Magin and co-researchers from the University of Newcastle, spic-and-span South Wales, conclude that clinicians cannot be “didactic” when making acne treatment recommendations that are based on diet, hygiene and sunlight exposure. According to Magin, acne treatments should be individualized.
Meanwhile, the Academy of Dermatology has published a press release touting, The Stubborn Truth About Acne: Myths and Misconceptions. Though this article discusses a recent Stanford University survey that examined acne myths held among childly adults, it offers no solid advice for securing an acne antidote. Moreover, its meaning is paradoxical.
For example, the article headlines Alexa Boer Kimball, M.D. who is an subordinate professor of dermatology at Harvard University. Dr. Kimballs sums up the survey on acne by saying “that sound differences still exist between popular belief and scientific support, yet this does not change the way patients attempt to care for their acne.”
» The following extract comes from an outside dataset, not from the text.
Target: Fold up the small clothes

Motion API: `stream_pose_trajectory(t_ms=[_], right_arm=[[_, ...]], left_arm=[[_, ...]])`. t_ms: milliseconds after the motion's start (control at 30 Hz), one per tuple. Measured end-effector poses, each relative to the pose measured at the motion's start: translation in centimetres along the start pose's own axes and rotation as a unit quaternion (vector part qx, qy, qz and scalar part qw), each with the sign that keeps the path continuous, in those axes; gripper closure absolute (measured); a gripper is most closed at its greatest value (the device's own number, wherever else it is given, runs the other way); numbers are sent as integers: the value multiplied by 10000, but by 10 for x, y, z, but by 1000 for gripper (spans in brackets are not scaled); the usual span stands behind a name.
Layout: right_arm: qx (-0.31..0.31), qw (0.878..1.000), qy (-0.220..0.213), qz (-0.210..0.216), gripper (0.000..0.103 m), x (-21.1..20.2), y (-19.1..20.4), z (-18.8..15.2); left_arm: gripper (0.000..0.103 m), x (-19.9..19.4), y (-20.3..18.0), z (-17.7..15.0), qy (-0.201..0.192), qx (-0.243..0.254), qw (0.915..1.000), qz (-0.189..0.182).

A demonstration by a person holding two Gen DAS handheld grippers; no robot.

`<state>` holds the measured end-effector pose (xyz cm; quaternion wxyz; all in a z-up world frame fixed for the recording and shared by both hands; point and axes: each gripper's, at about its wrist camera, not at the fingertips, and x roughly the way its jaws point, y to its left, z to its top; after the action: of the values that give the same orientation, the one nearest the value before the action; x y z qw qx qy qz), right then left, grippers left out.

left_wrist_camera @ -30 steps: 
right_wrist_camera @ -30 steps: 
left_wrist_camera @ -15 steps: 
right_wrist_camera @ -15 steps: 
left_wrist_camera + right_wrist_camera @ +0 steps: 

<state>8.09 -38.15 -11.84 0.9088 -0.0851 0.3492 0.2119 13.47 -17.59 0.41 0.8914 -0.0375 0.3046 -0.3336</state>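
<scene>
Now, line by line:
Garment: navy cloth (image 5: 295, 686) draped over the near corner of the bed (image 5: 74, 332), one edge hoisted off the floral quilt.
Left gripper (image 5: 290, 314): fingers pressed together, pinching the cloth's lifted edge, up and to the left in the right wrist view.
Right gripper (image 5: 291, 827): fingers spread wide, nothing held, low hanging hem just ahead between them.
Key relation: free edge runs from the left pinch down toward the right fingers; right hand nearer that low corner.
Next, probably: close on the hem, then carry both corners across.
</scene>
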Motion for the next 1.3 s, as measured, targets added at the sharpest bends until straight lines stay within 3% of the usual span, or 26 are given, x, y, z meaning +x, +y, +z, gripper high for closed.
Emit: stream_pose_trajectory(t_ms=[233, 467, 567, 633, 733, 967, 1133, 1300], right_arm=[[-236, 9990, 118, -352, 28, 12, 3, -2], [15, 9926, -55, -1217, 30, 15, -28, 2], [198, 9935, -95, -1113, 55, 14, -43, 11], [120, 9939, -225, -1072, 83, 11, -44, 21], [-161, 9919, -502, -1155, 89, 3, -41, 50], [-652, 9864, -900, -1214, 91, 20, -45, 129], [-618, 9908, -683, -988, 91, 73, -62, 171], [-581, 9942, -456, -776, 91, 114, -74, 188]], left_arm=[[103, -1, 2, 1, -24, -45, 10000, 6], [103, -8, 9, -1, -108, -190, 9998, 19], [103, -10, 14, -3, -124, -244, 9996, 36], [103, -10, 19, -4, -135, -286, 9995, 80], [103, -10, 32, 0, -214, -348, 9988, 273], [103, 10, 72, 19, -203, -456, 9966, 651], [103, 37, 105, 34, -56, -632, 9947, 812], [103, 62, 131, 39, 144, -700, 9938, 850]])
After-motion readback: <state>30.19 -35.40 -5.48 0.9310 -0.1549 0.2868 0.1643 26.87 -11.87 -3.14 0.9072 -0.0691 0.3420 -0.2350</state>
Dr. Kimballs’s comments at the Annual Meeting of the American Academy of Dermatology casts a discrediting shadow over her groundbreaking research that aimed to unconnected acne fact from fiction. Just cardinal years ago in 2003, Dr. Kimball was apart of a Stanford University study investigating the effect of stress on acne. Then, Dr. Kimball finished that, “increased acne severity was significantly associated with multiplied stress levels… while self-assessed change in diet quality was the only opposite significant association.” The results of this study suggested that the link between acne, and diet and stress are no longer theoretical but warrant far examination.
Another investigation aiming to demystify acne came for Dr. Loren Cordain. Cordain and his associates explored the link between diet and acne in a study titled Acne Vulgaris: A Disease of hesperian Civilization. Cordain known that Kitavan Islanders of Papua spic-and-span Guinea and the Aché hunter-gatherers of Paraguay had no active cases of acne. This prompted the question, “So why does acne vulgaris affect 79% to 95% of the adolescent population in westernized societies?”
Cordain saved that genes uncomparable do not cause the disparity of acne incidences between non-westernized and progressive societies. Other factors must enter the equation.
Acne can arise from hormonal shifts, stress upheavals and a host of opposite causes. Your primo defense against acne is observing yourself and noting what conditions, foods and emotions aggravate your acne situation. From there, you can use self-care to reduce acne flare-ups.
About The Author
Submitted by root on Thu, 2006-08-31 07:08.